Dulaglutide (DU) 1.5 mg was associated with improved composite renal outcomes that included new-onset macroalbuminuria in people with type 2 diabetes with previous cardiovascular disease or cardiovascular risk factors in the REWIND (Researching cardiovascular Events with a Weekly INcretin in Diabetes) trial. This exploratory post hoc analysis evaluated kidney function–related outcomes, excluding the new-onset macroalbuminuria component, among the REWIND participants.


Intent-to-treat analyses were performed on REWIND participants (n = 4,949 DU, n = 4,952 placebo). Time to occurrence of a composite kidney function–related outcome (≥40% sustained decline in estimated glomerular filtration rate [eGFR], per the Chronic Kidney Disease Epidemiology Collaboration 2009 equation, end-stage renal disease, or renal-related death), and mean annual eGFR slope were examined. Analyses were conducted overall and within subgroups defined by baseline urinary albumin-to-creatinine ratio (UACR <30 or ≥30 mg/g) and baseline eGFR (<60 or ≥60 mL/min/1.73 m2).

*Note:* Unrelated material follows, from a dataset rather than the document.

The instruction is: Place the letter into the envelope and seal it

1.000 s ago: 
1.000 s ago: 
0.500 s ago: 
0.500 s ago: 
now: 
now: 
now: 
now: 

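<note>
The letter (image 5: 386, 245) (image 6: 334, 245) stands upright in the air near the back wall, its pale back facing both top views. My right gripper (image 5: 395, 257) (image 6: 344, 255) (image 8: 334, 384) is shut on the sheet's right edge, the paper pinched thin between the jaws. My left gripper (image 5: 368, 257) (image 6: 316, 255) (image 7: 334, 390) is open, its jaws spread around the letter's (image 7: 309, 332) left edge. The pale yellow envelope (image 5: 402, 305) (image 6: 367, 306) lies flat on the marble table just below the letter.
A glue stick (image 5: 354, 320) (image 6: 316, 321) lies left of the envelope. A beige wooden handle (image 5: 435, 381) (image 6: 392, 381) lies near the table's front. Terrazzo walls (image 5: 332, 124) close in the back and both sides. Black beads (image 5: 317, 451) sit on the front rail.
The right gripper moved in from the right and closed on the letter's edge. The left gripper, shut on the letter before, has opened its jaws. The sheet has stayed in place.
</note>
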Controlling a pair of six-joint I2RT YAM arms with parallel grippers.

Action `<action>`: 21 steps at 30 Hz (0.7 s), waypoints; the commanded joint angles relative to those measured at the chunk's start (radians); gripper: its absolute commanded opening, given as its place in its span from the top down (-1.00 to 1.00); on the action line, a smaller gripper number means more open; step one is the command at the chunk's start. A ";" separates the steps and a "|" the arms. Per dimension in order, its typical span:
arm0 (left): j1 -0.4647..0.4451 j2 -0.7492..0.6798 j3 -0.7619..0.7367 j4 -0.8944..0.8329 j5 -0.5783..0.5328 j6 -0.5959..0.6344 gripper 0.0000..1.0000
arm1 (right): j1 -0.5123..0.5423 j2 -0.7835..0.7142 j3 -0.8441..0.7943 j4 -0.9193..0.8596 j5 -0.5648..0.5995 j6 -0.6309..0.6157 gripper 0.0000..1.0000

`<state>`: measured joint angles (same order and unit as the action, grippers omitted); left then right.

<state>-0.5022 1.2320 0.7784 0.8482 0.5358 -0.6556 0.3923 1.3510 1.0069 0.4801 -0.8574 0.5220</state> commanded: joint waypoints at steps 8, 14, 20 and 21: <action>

The post hoc composite kidney function–related outcome occurred less frequently among participants assigned to DU than placebo (hazard ratio [HR] 0.75, 95% CI 0.62–0.92, P = 0.004), with no evidence of a differential DU treatment effect by UACR or eGFR subgroup. A ≥40% sustained eGFR decline occurred less frequently among participants assigned to DU than placebo (HR 0.72, 95% CI 0.58–0.88, P = 0.002). The mean annual decline in eGFR slope was significantly smaller for participants assigned to DU than placebo (−1.37 vs. −1.56 mL/min/1.73 m2/year, P < 0.001); results were similar for all subgroups.


The estimated 25% reduced hazard of a kidney function–related outcome among participants assigned to DU highlights its potential for delaying or slowing the development of diabetic kidney disease in people with type 2 diabetes.